The International Youth and Students for Social Equality (IYSSE) continued its series of anti-war meetings holding three more successful meetings in Munich, Bochum and Frankfurt am Main, Germany. Under the title “The war in Ukraine and how to stop it,” the youth and student movement of the Fourth International shed light on the historical, economic and political causes of the war and presented an international socialist strategy to end it.

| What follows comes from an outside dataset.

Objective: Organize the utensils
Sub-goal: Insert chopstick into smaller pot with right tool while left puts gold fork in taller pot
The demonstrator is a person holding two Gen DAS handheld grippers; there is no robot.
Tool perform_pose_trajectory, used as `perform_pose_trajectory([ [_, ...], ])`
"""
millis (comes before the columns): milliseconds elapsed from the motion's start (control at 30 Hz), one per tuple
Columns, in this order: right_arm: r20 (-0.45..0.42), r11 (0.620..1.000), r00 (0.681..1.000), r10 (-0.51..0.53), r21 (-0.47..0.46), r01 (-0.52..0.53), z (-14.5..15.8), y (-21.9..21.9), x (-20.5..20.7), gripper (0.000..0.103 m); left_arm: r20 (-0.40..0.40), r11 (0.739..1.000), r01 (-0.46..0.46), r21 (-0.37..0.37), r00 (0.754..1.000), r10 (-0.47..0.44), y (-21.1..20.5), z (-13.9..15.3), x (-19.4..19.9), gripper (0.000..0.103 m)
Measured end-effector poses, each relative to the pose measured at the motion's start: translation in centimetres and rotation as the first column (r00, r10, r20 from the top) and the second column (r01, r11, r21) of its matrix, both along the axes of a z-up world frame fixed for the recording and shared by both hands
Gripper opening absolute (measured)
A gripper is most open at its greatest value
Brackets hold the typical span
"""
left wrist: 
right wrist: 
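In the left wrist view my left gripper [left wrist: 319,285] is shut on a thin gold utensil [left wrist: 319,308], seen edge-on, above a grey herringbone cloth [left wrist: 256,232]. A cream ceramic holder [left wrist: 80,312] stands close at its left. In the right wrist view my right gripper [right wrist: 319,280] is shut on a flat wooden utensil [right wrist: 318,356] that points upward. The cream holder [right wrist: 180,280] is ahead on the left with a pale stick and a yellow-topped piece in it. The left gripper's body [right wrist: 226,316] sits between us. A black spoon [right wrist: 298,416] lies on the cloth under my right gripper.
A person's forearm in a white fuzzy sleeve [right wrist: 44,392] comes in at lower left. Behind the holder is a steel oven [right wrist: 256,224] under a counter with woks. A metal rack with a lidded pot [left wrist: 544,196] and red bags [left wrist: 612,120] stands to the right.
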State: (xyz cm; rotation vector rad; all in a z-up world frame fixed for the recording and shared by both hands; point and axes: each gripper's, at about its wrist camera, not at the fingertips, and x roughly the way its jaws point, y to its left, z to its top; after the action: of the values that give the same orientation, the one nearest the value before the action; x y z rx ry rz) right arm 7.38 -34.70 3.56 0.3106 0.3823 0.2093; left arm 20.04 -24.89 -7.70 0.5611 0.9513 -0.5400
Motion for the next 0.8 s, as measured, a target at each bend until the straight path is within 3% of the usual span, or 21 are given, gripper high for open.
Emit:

Around the world, IYSSE anti-war meetings have already taken place in the United States, Australia and New Zealand, Sri Lanka, Canada, Brazil and Britain. Speakers from Russia and Ukraine participated in several of the meetings with a joint statement. In Germany, the series began on April 27 in Berlin, and will continue on May 17 in Stuttgart and May 26 in Leipzig.
In the run-up to the meetings, IYSSE members distributed thousands of flyers at universities and in city centres, put up posters and spoke about the current threat of war to hundreds of students attending numerous lectures. They characterized the Russian military’s invasion of Ukraine as a reactionary response by the nationalist Putin regime to decades of imperialist provocations by the NATO states.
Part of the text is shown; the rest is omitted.